- What you have to do -
Reproduce exactly the lines below, from the first through the one containing "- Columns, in", and nothing more.
+ + + + +
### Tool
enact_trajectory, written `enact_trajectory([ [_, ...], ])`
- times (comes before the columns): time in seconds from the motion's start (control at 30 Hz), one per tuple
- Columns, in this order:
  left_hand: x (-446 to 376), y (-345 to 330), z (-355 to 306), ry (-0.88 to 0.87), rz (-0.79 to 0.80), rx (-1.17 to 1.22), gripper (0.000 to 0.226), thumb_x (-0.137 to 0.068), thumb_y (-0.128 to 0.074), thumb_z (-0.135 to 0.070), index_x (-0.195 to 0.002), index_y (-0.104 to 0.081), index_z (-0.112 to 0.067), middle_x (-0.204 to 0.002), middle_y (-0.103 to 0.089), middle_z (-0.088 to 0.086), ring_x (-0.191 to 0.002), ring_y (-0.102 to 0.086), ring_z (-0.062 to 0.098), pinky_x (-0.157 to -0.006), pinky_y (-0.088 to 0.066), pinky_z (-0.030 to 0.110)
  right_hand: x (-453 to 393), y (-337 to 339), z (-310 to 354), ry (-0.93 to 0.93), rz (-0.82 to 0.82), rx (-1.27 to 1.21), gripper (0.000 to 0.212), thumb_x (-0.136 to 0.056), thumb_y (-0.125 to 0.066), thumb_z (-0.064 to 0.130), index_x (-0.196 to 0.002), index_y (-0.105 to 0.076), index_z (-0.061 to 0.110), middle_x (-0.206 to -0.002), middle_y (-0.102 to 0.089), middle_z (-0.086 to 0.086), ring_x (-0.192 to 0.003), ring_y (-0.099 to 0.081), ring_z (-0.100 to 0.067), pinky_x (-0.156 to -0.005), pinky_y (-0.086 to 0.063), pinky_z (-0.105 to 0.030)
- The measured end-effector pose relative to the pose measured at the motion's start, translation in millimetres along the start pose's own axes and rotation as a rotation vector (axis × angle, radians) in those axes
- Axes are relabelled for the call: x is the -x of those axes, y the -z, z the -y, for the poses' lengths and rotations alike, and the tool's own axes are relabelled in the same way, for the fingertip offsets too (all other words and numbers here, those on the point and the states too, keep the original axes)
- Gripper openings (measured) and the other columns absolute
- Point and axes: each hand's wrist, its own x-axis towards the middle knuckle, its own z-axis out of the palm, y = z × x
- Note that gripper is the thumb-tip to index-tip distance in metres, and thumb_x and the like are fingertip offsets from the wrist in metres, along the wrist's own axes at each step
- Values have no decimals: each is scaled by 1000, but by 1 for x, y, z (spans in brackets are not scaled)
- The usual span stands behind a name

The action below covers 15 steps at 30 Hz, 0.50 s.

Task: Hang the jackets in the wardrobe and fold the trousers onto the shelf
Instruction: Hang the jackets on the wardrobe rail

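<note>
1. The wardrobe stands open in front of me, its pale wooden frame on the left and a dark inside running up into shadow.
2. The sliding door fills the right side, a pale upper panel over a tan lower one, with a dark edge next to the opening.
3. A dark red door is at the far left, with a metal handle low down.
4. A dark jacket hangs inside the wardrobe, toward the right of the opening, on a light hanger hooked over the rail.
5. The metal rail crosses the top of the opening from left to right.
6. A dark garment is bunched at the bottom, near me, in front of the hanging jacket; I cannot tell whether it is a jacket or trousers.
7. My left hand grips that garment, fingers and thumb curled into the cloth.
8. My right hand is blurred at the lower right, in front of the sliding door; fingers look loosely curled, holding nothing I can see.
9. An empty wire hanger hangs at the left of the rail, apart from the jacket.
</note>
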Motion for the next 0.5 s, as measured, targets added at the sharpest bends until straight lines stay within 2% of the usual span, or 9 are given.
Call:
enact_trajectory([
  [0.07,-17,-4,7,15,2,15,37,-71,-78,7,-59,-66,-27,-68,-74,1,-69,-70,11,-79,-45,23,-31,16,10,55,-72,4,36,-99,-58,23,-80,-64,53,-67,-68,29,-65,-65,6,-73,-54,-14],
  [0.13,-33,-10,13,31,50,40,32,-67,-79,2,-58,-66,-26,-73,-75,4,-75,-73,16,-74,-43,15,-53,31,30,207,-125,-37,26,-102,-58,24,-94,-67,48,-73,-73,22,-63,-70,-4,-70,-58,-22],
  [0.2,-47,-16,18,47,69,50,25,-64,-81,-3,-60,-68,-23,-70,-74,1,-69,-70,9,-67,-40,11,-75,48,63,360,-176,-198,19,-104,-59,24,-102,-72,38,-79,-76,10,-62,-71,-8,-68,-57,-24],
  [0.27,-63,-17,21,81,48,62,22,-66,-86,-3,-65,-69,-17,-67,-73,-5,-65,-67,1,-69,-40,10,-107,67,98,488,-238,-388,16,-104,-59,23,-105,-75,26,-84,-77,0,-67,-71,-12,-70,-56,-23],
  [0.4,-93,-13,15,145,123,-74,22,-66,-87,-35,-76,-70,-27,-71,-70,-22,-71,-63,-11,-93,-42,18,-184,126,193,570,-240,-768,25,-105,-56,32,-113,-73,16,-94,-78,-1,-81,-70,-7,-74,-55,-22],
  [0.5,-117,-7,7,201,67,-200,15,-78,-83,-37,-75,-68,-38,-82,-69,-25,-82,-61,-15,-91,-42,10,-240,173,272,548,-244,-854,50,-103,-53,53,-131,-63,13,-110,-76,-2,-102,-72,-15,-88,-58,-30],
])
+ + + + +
- Result for this task -
### Tool
enact_trajectory, written `enact_trajectory([ [_, ...], ])`
- times (comes before the columns): time in seconds from the motion's start (control at 30 Hz), one per tuple
- Columns, in this order:

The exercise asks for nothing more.